In this post, we will explore how Prometheus and Grafana work together to monitor Kubernetes clusters, ensuring optimal performance and stability.
Why Use Prometheus and Grafana for Kubernetes Monitoring?
1. Prometheus - The Monitoring Powerhouse
Prometheus is widely used in Kubernetes environments due to its powerful features:
Time-series database: Efficiently stores metrics in a multi-dimensional format.
Kubernetes-native integration: Seamless discovery of pods, nodes, and services.
Powerful querying with PromQL: Enables complex queries to extract meaningful insights.
Alerting system: Supports rule-based alerts via Alertmanager.
2. Grafana - The Visualization Layer
Grafana transforms raw metrics from Prometheus into insightful dashboards:
Customizable dashboards: Tailor views to highlight key performance indicators.

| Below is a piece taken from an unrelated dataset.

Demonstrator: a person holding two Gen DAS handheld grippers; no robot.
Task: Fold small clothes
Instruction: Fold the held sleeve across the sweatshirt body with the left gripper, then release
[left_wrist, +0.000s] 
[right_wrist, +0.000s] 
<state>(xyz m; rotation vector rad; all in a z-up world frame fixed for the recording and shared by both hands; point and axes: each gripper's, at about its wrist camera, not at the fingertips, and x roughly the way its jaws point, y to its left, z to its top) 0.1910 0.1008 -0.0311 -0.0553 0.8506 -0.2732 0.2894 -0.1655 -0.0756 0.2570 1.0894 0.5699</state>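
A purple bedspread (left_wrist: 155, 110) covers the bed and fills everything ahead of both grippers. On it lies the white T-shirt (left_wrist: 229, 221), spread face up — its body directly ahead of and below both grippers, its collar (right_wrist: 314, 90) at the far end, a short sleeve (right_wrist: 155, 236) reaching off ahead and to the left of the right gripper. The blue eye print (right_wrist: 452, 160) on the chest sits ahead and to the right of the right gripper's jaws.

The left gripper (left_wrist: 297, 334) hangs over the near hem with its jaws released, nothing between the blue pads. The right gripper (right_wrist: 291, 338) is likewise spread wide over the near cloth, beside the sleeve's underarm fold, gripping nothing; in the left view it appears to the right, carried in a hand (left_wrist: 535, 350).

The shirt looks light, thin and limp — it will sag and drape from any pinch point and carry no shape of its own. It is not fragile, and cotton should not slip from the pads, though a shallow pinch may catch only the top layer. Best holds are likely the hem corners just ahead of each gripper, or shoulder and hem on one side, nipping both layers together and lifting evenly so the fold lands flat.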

Multi-source support: Can integrate data from multiple sources alongside Prometheus.
Alerting & notifications: Get notified about critical issues via various channels.
Setting Up Prometheus & Grafana in Kubernetes
1. Deploy Prometheus
Using Helm, you can install Prometheus in your Kubernetes cluster:
helm repo add prometheus-community https://prometheus-community.github.io/helm-charts
helm repo update
helm install prometheus prometheus-community/kube-prometheus-stack
This will install Prometheus, Alertmanager, and related components.
2. Deploy Grafana
Grafana is included in the kube-prometheus-stack Helm chart, but if you want to install it separately:
helm install grafana grafana/grafana
After installation, retrieve the admin password and access Grafana:
kubectl get secret --namespace default grafana -o jsonpath="{.data.admin-password}" | base64 --decode
kubectl port-forward svc/grafana 3000:80
Access Grafana at http://localhost:3000 using the retrieved credentials.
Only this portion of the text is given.